J'ai toujours rêvé d'écrire une comédie musicale. Larry Kramer a essayé de m'en faire écrire un. J'ai produit des paroles, et il s'est montré plein de bonté.

Ce livre, et votre poésie, sont un vrai coming out.
Il les a envoyés à Elton John d'ailleurs, mais il n'en a rien pensé. [Rires]

Qui avez-vous fini par aimer le plus dans le bouquin ? Moi j'adore Sterling.
Je sais que vous adorez Sterling !

Il me rappelle John Lindsay. Quand je lisais, je l'imaginais en John Lindsay, avec cet air seigneurial qu'il projette, son absence totale de chaos. Alors qu'Homer est complètement chaotique. Sterling est comme Apollon d'une certaine manière, très rationnel. C'est parce qu'en un sens, il réserve son côté sauvage à son art, qui n'est pas terrible. Homer n'a pas ce moyen d'expression – c'est un id pur.
Homer est complètement un id. C'est vrai. Il n'est qu'appétit, 24 heures sur 24. C'est ce qui fait de lui un bon éditeur. Il est affamé. Tandis que Sterling est plus olympien, plus appollonien. Je suis heureux que vous l'ayez apprécié. Je me sens un peu coupable de l'avoir fait mourir. [Rires] Pourquoi ?
Paul assassine ses deux pères. J'ai fait ça exprès. C'est censé être drôle. Mais, enfin, il y a aussi un peu de culpabilité.
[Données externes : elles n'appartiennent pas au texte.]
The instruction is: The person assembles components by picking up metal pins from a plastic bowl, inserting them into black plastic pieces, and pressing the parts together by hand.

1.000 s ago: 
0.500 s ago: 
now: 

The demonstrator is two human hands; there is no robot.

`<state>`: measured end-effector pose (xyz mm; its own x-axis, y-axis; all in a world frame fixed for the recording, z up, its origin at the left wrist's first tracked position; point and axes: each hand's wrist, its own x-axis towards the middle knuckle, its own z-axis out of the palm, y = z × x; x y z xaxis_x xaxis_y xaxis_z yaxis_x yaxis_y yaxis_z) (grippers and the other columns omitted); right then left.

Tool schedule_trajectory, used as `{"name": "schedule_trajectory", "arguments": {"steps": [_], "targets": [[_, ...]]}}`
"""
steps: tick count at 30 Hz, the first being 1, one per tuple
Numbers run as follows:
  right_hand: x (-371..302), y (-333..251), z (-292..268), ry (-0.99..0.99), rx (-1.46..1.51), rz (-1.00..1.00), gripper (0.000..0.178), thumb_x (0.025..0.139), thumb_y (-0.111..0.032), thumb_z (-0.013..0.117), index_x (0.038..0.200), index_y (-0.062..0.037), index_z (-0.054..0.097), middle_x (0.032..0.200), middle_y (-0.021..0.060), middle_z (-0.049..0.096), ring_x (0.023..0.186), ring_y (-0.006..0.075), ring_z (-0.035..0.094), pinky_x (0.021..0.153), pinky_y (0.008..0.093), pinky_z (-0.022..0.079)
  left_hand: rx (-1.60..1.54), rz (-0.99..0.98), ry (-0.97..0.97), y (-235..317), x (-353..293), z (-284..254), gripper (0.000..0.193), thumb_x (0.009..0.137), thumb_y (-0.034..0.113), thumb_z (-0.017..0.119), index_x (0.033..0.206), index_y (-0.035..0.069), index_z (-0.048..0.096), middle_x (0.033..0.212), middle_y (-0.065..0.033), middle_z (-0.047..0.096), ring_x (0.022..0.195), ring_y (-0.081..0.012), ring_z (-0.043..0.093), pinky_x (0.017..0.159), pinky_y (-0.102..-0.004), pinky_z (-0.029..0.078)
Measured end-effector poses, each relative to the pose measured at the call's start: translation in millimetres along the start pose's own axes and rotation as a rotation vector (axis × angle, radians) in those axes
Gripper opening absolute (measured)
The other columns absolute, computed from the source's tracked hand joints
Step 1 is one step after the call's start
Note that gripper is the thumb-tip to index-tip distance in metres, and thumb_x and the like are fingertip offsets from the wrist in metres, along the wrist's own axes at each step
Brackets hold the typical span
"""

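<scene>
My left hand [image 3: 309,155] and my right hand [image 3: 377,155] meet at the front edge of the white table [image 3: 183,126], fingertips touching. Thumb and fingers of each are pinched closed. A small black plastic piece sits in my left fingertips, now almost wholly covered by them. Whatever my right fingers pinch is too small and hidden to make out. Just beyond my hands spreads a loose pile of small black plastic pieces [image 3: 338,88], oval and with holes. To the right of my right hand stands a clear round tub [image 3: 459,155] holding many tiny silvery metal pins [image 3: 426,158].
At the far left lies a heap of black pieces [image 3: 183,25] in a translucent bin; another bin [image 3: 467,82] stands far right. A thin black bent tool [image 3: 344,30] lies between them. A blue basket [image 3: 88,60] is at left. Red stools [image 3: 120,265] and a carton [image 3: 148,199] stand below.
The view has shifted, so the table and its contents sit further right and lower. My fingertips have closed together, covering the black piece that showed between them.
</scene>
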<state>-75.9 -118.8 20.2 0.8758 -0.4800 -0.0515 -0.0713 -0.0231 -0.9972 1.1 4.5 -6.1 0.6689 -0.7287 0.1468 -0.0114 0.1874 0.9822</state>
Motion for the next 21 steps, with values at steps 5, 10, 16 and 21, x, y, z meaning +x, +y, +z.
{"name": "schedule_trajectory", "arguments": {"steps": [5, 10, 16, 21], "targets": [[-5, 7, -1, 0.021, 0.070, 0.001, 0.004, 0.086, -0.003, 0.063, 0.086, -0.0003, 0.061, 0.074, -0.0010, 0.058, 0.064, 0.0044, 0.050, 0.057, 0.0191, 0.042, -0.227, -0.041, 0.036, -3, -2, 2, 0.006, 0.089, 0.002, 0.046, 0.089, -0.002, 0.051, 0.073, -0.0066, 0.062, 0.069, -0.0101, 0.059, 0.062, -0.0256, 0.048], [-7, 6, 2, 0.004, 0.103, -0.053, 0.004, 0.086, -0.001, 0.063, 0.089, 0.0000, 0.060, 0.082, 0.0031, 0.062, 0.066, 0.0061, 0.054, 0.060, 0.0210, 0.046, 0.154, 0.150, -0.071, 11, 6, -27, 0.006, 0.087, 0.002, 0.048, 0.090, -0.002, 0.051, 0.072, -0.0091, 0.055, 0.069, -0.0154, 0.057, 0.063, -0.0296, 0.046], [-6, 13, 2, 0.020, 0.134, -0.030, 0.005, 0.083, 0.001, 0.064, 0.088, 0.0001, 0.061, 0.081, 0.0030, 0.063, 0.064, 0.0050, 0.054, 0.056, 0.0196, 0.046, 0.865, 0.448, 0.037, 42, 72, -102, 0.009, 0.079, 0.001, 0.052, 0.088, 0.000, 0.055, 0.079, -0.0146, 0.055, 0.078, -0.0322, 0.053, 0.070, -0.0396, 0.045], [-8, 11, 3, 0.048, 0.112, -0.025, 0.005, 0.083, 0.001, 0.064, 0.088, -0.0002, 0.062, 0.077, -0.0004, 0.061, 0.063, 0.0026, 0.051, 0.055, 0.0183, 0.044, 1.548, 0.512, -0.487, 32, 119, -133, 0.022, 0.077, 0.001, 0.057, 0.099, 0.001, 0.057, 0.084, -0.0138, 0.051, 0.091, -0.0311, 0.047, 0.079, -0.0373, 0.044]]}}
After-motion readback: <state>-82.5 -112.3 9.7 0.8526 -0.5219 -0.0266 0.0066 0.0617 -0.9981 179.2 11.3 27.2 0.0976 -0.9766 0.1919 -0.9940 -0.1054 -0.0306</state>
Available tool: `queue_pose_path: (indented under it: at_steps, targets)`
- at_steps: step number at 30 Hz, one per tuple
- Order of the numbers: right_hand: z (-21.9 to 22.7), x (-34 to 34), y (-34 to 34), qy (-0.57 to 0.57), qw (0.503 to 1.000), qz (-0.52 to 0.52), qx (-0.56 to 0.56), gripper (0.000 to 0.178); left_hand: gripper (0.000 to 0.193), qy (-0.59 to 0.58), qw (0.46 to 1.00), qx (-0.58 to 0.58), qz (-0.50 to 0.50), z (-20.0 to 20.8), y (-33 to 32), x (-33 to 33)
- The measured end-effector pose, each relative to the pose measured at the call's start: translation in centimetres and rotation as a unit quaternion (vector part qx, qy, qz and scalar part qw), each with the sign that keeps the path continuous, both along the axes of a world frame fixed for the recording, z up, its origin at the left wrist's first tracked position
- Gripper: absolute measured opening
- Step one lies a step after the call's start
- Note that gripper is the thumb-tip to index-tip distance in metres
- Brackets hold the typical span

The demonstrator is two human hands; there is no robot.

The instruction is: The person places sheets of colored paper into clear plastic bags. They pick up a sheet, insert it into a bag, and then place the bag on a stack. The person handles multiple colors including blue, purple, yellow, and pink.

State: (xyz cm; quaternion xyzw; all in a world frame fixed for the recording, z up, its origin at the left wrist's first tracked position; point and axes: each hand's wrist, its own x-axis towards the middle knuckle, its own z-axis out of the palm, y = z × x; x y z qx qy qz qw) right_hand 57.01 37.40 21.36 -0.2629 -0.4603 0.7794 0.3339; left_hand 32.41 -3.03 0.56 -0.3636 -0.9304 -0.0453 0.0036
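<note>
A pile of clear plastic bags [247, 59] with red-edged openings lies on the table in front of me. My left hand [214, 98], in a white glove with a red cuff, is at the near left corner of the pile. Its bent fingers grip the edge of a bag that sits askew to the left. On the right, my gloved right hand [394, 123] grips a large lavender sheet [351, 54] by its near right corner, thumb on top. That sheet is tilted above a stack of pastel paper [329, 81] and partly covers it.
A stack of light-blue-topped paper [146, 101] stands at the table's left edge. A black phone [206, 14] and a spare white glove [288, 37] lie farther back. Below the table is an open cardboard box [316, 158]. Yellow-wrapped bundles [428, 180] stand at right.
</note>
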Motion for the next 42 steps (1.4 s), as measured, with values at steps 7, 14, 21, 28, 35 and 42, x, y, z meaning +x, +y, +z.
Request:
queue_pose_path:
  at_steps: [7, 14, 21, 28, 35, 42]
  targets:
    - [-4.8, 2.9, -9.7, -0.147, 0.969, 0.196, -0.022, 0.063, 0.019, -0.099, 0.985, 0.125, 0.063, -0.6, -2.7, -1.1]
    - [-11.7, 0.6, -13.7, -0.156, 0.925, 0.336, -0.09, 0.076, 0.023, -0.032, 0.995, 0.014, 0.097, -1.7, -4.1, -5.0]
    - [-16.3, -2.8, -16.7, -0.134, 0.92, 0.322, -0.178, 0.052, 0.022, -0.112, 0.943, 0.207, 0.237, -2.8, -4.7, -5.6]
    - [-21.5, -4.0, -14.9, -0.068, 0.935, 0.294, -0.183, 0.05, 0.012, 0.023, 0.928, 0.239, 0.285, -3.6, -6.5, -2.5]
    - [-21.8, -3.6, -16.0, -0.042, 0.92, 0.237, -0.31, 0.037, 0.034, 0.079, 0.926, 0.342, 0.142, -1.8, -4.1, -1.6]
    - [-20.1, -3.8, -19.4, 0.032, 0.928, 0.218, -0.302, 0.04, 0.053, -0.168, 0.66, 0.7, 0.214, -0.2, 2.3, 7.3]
Il y a toujours de la culpabilité.
Si Ida est la mère littéraire de Paul, alors sa mère arrive à lui faire tuer son père. Et elle a ses propres motivations, comme on le découvre. C'est une histoire très œdipienne, en fait.

Ça m'a mis un peu mal à l'aise en fait. Mais on avait le sentiment que c'était nécessaire.
Je ne sais pas d'où c'est venu.

Mais c'est ça qui est génial dans la fiction – on n'a pas besoin de savoir d'où ça vient. On ne demande jamais à un poète si c'est réel ou non ; c'est, tout simplement. C'est l'un des trucs que j'ai adorés dans ce roman. Ce n'est pas réellement essentiel pour les gens qui n'y connaissent rien à l'édition.
Je n'espère pas, parce que c'est un roman sur la famille, la romance, et l'amour.

Dites-moi ce qu'il se passe pour vous aujourd'hui.
Je travaille sur un autre roman dont je ne peux pas parler, et qui est totalement différent. J'essaye de tout écrire à la première personne. Je dirais que c'est sur un personnage qui est dans une phase de la vie différente que celle du personnage de Paul. J'ai écrit toute ma vie, mais j'ai réalisé très récemment que d'écrire ces choses plus vastes et plus amples était très amusant – et gratifiant.